# separation initiator, but very depressed



## overitnolove (Dec 5, 2008)

I have gone from loss, to grief, to hope, from hope to reality and from what I thought was reality to confusion.

Now, I am simply depressed.

This relationship makes me depressed, not myself, low, sad, it zapps my energy all the while I care for him and he loves me like no other.

Why does life throw these kinds of cruel lessons at you? I know very well that I married the kind of guy I thought I should be with, and not someone who made my heart jump. I married a man from a relationship that had run its course long, long before but I was a coward and didn't have the courage to break up with him.

Why? Is it bcause I don't think I can be with someone any better? Is it because I hate being single? Probably. Did I stay with someone I had fallen out of love with but still cared for out of fear and saftey. Yes. Did I think I could live in that kind of relationship despite all of these things? Yes. Yes I did. And I stayed and stayed because I beluieved it so strongly. He is loving and kind and loyal and sweet. 
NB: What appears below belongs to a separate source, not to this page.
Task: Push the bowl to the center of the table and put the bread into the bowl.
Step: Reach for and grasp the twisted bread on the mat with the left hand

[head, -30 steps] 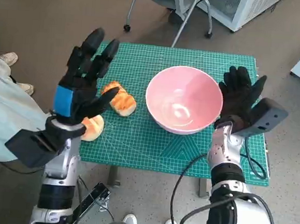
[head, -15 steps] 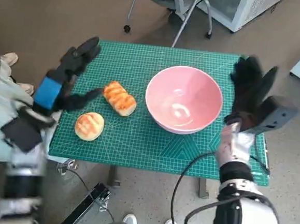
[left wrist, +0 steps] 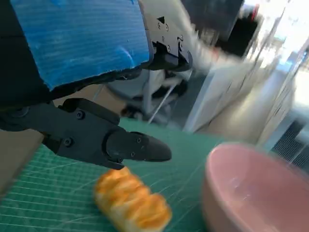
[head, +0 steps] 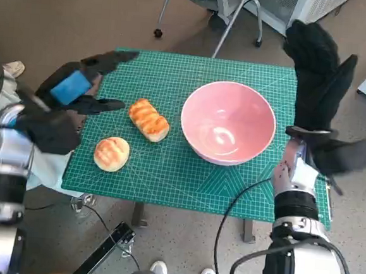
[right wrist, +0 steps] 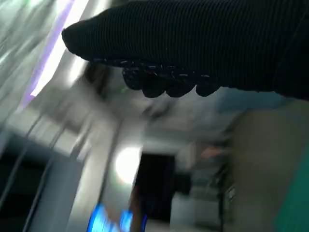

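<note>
While both hands are being held up empty, the pink bowl (head: 228,123) is sitting right of centre on the green mat (head: 167,174).

With fingers spread, the left hand (head: 79,91) is being held over the mat's left edge; the right hand (head: 318,74) is being raised open beside the bowl; the long bread (head: 149,119) is lying just left of the bowl; the round bread (head: 112,153) is lying nearer the front-left corner.
</note>
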You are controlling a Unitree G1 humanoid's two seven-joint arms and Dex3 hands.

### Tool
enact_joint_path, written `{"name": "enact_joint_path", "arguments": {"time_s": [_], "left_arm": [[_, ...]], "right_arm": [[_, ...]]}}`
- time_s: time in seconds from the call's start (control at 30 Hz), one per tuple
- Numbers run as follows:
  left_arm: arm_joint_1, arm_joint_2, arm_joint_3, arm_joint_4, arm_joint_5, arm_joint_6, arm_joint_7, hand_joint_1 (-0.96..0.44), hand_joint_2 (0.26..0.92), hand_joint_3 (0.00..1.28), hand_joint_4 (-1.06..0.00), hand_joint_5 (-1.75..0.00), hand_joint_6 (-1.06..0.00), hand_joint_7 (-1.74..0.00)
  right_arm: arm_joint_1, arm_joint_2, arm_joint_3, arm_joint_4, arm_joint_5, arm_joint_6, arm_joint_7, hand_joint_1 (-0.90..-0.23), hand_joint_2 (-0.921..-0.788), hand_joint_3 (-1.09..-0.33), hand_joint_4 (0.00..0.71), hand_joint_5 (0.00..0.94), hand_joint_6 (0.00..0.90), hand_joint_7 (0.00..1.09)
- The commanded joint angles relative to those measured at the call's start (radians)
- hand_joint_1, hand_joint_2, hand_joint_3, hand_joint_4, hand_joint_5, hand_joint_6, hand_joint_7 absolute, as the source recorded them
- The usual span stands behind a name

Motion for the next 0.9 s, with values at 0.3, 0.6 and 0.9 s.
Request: {"name": "enact_joint_path", "arguments": {"time_s": [0.3, 0.6, 0.9], "left_arm": [[-0.181, -0.032, -0.193, 0.234, 0.207, -0.07, 0.075, -0.19, 0.832, 0.0, -0.33, 0.0, -0.39, -0.13], [-0.259, -0.103, -0.295, 0.336, 0.295, -0.015, 0.086, -0.17, 0.816, 0.0, -0.32, 0.0, -0.39, -0.09], [-0.292, -0.159, -0.399, 0.386, 0.384, 0.073, 0.104, -0.14, 0.808, 0.0, -0.3, 0.0, -0.38, -0.06]], "right_arm": [[0.136, -0.005, 0.096, -0.204, 0.014, -0.025, 0.075, -0.56, -0.921, -0.687, 0.363, 0.003, 0.041, 0.84], [0.168, 0.001, 0.123, -0.259, 0.035, -0.018, 0.066, -0.576, -0.921, -0.696, 0.361, 0.001, 0.024, 0.89], [0.176, -0.01, 0.12, -0.246, 0.04, -0.025, 0.061, -0.578, -0.921, -0.693, 0.362, 0.002, 0.021, 0.89]]}}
The thing that is depressing me now is that I still think I can live with a realtionship like that and then as I sit alone on my sofa eating pizza and ice cream and feeling like a whale, I look around and at my self and realise that I am clearly lying to myself.

I thought I could make it work and even now, I can't let go and it is making both of us sad.
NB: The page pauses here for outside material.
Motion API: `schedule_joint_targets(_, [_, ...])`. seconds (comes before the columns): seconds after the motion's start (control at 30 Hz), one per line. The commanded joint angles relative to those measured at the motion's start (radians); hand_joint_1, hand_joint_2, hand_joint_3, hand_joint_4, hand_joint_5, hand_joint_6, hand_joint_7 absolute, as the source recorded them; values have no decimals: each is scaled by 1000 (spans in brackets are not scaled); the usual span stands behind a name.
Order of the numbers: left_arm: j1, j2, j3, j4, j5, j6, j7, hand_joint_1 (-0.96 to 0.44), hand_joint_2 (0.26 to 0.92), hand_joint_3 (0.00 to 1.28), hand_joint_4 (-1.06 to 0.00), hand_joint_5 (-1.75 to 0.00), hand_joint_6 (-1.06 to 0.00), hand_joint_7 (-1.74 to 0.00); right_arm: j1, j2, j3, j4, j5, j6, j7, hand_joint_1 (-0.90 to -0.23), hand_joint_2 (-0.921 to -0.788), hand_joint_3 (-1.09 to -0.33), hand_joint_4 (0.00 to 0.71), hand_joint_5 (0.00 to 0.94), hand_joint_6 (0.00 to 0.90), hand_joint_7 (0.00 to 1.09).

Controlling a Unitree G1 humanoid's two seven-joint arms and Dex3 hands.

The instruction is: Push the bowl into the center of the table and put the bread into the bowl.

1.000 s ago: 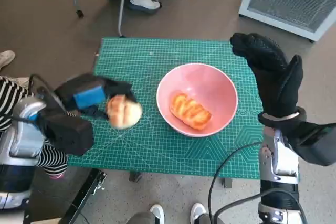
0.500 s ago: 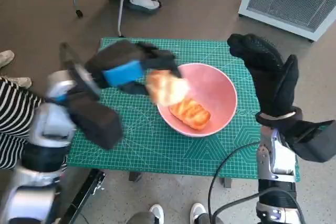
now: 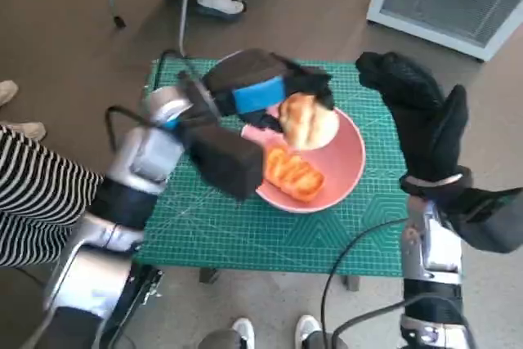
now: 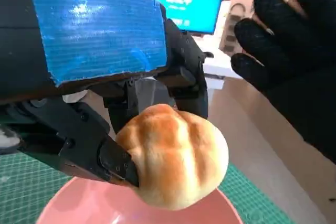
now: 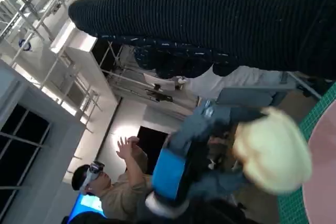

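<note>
The table (image 3: pixel 245 243) carries the pink bowl (image 3: pixel 343 173), which lies below my left hand (image 3: pixel 270 91). This hand grips a round bread roll (image 3: pixel 308 120) above the far rim. If I release here, the roll may hit the rim and fall outside, or perhaps bounce off the braided bread (image 3: pixel 296 173) inside. My right hand (image 3: pixel 421 116) is raised beside, fingers spread, holding nothing.

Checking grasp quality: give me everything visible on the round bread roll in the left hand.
The round bread roll is pale golden with browner scored lobes on top, soft-looking and whole. The left hand holds it between black fingers, lifted over the far side of the pink bowl, not touching it. Its underside is hidden.
</note>
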Motion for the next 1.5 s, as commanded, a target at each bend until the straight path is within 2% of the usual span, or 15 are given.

Why does life make us learn these lessons? I guess the lesson I must be learning from all of this is only ever get into a relationship unless it feels absolutley great and love yourself enough to leave as soon as it doesnt seem 'right' anymore.

I just wish I could live in this realtionship as it was because if it didn't break me down as much as it is, I would, absolutley.
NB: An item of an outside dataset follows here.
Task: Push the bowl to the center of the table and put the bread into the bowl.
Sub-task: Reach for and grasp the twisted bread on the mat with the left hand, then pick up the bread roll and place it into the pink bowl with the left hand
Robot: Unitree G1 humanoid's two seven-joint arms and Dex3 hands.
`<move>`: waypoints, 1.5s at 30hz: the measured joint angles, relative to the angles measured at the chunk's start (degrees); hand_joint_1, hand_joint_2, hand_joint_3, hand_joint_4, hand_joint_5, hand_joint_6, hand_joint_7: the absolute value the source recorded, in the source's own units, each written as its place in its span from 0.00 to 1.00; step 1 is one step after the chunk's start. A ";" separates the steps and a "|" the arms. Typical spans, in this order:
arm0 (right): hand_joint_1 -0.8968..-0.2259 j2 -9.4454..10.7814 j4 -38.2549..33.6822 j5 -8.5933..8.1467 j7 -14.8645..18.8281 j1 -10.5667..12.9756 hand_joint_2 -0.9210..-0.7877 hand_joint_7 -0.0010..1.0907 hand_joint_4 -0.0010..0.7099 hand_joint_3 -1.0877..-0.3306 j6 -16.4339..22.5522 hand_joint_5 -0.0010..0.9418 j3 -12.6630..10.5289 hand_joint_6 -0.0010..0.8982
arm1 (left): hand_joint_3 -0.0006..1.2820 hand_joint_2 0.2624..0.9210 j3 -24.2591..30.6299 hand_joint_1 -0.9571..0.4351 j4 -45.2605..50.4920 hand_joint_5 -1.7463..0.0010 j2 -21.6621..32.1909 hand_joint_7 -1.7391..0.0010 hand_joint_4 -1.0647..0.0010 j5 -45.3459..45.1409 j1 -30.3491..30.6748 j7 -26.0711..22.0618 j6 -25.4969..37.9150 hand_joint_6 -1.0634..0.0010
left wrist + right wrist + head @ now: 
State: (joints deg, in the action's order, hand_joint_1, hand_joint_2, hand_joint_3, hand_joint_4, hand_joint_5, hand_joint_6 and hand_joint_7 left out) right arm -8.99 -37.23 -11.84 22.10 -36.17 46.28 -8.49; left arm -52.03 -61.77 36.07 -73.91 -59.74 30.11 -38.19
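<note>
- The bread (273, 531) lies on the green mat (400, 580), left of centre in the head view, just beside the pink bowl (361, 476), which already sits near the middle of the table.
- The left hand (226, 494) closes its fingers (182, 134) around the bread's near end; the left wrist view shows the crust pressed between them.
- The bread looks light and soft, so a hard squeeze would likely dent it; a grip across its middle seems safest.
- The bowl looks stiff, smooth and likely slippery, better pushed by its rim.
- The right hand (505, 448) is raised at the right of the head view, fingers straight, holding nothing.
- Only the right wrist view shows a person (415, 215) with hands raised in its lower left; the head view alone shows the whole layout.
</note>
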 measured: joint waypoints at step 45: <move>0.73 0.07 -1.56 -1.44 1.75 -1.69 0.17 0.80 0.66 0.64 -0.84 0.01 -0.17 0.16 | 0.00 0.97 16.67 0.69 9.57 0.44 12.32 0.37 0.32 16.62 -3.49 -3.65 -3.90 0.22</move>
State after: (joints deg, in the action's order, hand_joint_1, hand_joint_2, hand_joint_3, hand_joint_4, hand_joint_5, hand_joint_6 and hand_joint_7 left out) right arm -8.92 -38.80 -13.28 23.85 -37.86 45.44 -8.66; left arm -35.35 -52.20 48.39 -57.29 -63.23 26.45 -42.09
But I have put on a few kilos in three months, my hair is greasy and I feel utterly ugly and horrible.

When you are happy, you don't let yourself get into a frame of mind like this.

I hate my life. I hate that I am in this situation. I hate it all.


----------



## draconis (Oct 3, 2007)

Sounds like you have two options.

1) Lead that single life and learn how to make yourself happy and not dependent on him or anyone else. Do things for yourself like the gym to help you look and feel better and get hobbies to help you be happy,

2) Get back with him and do things for him all the time. The more you put into a relationship the more you will love and fight for it. You can easily fall back in love again. It takes trying and investing into the relationship. Once you are devouted to improving things you will realize how important an investment it is.

Remember only you can make yourself happy. Going to a gym and picking up hobbies is important no matter what you decide to do. If he is a great guy do you really believe you can replace him? 

draconis


----------



## Sprite (Nov 3, 2008)

I hear you loud and clear. You are not alone. I agree with Draconis for the most part. I do not believe you can easily fall back in love again tho.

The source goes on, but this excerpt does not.